Tom Welsh, Basingstoke,
I find it extremely distasteful for a Labour ex-cabinet minister to suggest that the IRA were some sort of lesser threat.
It was a Tory Cabinet that was bombed. Airey Neave, Ian Gow and other Tories that came under direct attack from the IRA and paid with their lives.
Labour encouraged them.
GeoffH, Milnthorpe,
The former Home Secretary confirms that New Labour has turned our police into an incompetent ,inefficient bunch of manager / box tickers.
42 days? Laughable. Elsewhere a few days is the norm.
Instead give Mr Plod incentives to do his job. Reduce the current 28 days. Sack those not up to the job.
Rob Green, Braintree, Essex
Complete rubbish from Blunkett.

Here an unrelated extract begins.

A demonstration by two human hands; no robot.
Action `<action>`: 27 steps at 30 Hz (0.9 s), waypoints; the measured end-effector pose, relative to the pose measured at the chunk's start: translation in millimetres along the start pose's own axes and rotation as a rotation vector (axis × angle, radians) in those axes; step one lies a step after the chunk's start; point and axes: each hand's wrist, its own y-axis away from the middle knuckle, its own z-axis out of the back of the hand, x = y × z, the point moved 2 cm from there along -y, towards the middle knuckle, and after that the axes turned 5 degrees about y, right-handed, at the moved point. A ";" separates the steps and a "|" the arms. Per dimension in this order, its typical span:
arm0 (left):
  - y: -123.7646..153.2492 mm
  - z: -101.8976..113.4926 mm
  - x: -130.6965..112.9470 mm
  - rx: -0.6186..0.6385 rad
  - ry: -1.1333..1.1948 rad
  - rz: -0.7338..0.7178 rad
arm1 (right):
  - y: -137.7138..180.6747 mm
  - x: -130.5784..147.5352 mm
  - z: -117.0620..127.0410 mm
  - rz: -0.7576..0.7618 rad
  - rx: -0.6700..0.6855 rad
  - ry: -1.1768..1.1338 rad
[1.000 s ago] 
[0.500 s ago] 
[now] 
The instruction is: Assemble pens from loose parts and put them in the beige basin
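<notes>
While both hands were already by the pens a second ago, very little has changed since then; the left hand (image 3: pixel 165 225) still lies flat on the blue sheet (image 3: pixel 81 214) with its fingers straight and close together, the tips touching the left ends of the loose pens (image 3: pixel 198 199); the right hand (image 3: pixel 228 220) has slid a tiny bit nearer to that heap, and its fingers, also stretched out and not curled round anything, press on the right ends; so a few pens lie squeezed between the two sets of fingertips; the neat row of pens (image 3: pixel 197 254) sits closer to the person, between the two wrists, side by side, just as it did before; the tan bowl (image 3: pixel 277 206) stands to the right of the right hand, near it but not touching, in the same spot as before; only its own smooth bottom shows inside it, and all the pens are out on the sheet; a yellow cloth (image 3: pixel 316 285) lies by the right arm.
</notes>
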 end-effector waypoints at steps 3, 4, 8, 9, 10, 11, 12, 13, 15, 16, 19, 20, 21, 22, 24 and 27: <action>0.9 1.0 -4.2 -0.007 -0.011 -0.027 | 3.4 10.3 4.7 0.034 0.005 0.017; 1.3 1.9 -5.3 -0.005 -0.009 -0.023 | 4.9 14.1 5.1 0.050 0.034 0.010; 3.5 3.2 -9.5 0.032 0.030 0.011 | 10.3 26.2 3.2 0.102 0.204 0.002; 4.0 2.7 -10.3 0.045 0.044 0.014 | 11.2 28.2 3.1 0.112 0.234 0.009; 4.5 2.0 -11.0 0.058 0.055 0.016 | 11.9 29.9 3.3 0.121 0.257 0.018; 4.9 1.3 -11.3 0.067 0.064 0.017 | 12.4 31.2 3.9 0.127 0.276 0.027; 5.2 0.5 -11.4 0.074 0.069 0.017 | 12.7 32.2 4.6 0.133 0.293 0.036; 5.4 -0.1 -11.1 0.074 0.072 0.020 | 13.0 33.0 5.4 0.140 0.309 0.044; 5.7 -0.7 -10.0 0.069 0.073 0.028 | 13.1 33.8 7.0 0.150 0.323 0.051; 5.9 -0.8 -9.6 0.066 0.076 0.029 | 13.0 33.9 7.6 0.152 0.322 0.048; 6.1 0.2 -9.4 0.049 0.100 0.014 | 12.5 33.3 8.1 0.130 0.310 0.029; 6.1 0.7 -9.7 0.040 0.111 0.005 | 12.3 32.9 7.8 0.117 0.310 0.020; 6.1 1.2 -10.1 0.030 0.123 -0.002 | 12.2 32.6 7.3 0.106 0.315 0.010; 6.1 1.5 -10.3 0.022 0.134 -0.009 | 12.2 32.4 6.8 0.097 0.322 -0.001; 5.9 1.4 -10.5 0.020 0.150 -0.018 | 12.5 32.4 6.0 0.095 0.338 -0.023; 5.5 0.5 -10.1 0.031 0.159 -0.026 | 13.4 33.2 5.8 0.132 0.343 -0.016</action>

Three occasions where the existing limit was almost needed doesn't justify an even bigger limit!
Austin, London,
Mr Blunkett is being dishonest here. The order of magnitude of the threat may have changed, but resorting to ever lengthening pre-charge detention will not mitigate this threat by one iota. How long before we see this legislation creep along the lines of Regulation of Investigatory Powers Act?
Peter Sorrill, Hermitage, UK
And yet the USA and other Democrcies manage pre-charge at 12 or less days. Is it because they are better resourced and managed? Why does this government always take the Heathrow T5 approach to problem solving.
John Goh, Welwyn Garden City, Hertfordshire
There is also a huge difference between the bobbies of yesteryear and today. Hence the need for 42 or more days.